• [PROBLEM] The result should be every line that contains the word "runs", taken from the material.

-------------------------

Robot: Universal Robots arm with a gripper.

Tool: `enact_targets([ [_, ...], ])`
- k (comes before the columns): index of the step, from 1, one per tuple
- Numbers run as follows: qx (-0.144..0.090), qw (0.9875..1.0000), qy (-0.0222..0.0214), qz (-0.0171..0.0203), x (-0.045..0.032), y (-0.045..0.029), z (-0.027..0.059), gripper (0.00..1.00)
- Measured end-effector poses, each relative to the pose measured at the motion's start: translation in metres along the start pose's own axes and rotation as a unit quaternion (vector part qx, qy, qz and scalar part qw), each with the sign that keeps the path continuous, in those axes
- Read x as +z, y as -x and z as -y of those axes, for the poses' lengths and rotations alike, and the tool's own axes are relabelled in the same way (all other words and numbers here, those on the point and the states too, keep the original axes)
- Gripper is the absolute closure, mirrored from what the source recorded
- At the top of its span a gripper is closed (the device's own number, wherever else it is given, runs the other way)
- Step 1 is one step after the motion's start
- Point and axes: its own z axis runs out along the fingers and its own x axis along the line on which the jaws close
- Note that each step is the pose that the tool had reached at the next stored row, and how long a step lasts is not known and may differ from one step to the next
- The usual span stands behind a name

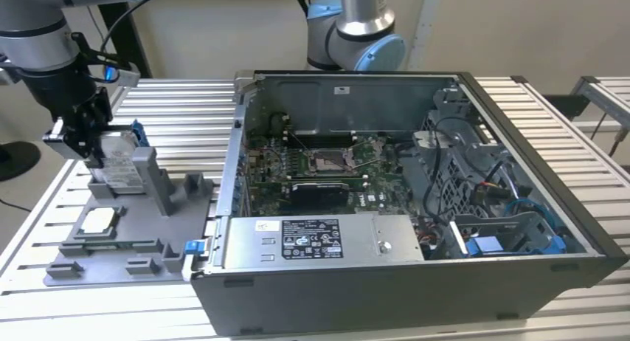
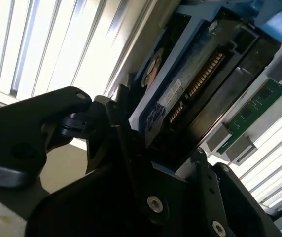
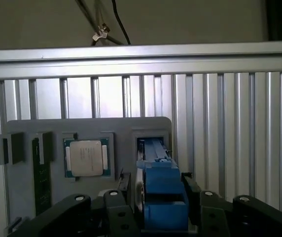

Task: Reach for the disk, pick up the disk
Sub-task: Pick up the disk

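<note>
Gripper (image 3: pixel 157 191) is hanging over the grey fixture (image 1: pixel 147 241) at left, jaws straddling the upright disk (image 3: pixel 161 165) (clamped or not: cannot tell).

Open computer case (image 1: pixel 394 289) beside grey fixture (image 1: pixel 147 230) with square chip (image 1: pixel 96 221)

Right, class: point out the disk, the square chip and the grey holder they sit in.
disk (image 1: pixel 118 167), exterior view, on its white label face.
square chip (image 3: pixel 87 158), first wrist view, on the middle of its silver lid.
grey holder (image 3: pixel 82 129), first wrist view, on a bare strip beside the chip's pocket.
</note>
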Motion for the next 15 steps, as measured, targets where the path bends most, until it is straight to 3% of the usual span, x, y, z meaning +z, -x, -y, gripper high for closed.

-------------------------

• [OUTPUT BELOW]
- At the top of its span a gripper is closed (the device's own number, wherever else it is given, runs the other way)
- Point and axes: its own z axis runs out along the fingers and its own x axis along the line on which the jaws close

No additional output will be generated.